■ Assignment ■
In the entries below, find the line containing "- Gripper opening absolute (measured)" and the line containing "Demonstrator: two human". Copy those two lines and everything between them exactly, and only that.

■ Extracted data ■

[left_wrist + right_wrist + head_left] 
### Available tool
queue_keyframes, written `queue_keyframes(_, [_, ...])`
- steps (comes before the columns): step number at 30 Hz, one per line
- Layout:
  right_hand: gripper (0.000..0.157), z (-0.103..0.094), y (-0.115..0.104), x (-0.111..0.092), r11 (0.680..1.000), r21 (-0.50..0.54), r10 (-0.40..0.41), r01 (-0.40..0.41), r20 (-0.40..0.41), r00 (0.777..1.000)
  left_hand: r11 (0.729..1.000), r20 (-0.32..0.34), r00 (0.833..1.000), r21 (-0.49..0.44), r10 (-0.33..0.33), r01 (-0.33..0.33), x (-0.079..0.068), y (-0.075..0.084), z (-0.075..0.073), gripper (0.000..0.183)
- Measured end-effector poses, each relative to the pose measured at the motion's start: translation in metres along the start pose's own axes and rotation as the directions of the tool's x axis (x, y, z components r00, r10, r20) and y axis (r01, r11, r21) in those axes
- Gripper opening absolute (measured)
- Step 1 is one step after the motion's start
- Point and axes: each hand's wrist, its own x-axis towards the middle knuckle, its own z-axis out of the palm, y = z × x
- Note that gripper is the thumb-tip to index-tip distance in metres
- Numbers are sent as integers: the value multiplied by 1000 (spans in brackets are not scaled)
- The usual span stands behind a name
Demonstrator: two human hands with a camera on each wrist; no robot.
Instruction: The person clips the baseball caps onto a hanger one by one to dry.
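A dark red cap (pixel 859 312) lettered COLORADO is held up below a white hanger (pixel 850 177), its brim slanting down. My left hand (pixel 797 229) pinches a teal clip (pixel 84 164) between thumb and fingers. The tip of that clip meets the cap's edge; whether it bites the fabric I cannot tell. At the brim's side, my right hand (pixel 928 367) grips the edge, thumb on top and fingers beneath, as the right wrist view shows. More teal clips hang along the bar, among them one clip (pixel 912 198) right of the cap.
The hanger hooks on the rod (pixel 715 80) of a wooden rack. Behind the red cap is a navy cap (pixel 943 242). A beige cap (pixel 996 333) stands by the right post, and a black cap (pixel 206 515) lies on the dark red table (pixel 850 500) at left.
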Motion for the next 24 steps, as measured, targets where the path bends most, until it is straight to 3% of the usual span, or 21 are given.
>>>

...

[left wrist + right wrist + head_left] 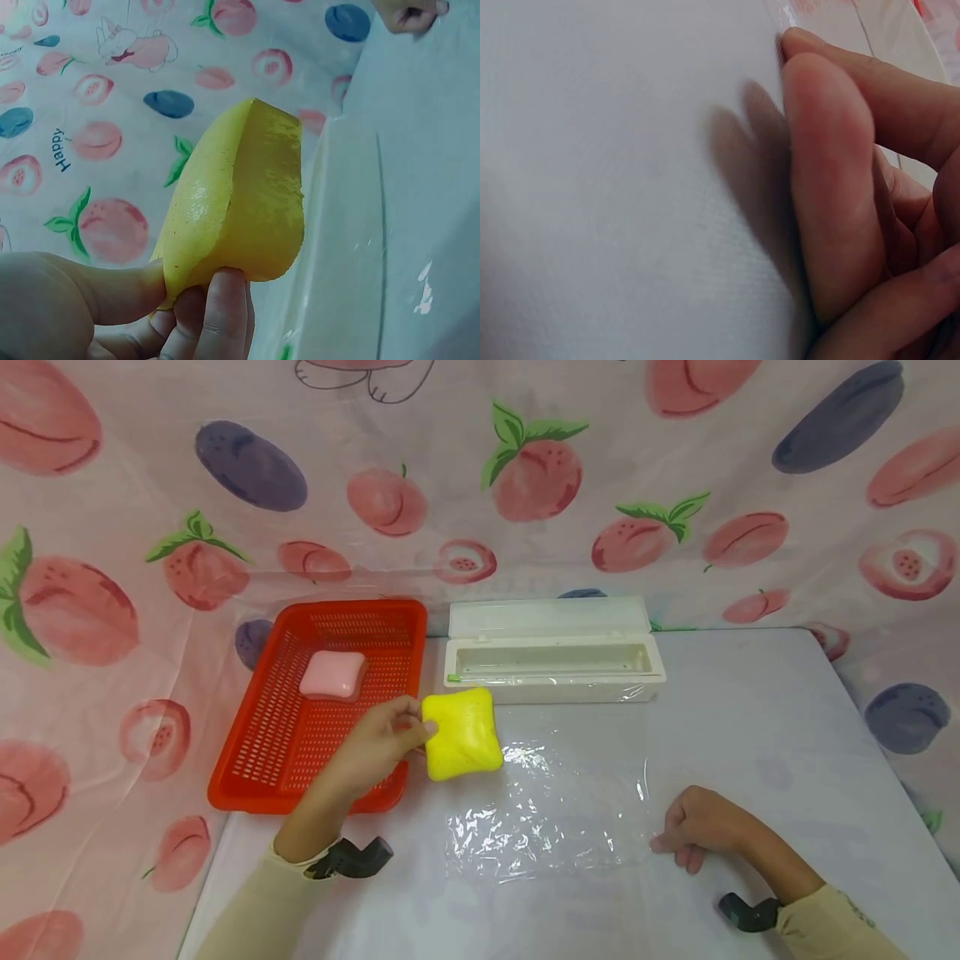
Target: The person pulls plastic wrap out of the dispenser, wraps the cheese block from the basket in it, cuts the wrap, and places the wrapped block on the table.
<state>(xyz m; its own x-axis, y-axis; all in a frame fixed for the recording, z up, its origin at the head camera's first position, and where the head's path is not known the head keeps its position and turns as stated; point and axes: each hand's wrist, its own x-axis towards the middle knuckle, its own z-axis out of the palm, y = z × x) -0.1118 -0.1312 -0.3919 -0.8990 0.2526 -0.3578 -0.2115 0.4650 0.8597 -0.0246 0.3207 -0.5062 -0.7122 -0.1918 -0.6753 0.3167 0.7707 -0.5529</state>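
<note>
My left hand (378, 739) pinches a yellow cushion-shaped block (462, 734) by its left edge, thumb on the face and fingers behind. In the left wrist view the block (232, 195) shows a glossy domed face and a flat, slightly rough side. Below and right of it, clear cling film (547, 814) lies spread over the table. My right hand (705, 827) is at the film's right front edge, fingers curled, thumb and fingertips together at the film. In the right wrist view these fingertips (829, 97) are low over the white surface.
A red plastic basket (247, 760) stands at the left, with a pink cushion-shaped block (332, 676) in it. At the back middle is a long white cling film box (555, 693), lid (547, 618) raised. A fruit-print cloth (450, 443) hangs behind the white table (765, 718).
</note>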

■ Response to this exercise ■
- Gripper opening absolute (measured)
- Step 1 is one step after the motion's start
- Point and axes: each hand's wrist, its own x-axis towards the middle knuckle, its own z-axis out of the palm, y = z × x
- Note that gripper is the thumb-tip to index-tip distance in metres
- Numbers are sent as integers: the value multiplied by 1000 (spans in brackets are not scaled)
- The usual span stands behind a name
Demonstrator: two human hands with a camera on each wrist; no robot.

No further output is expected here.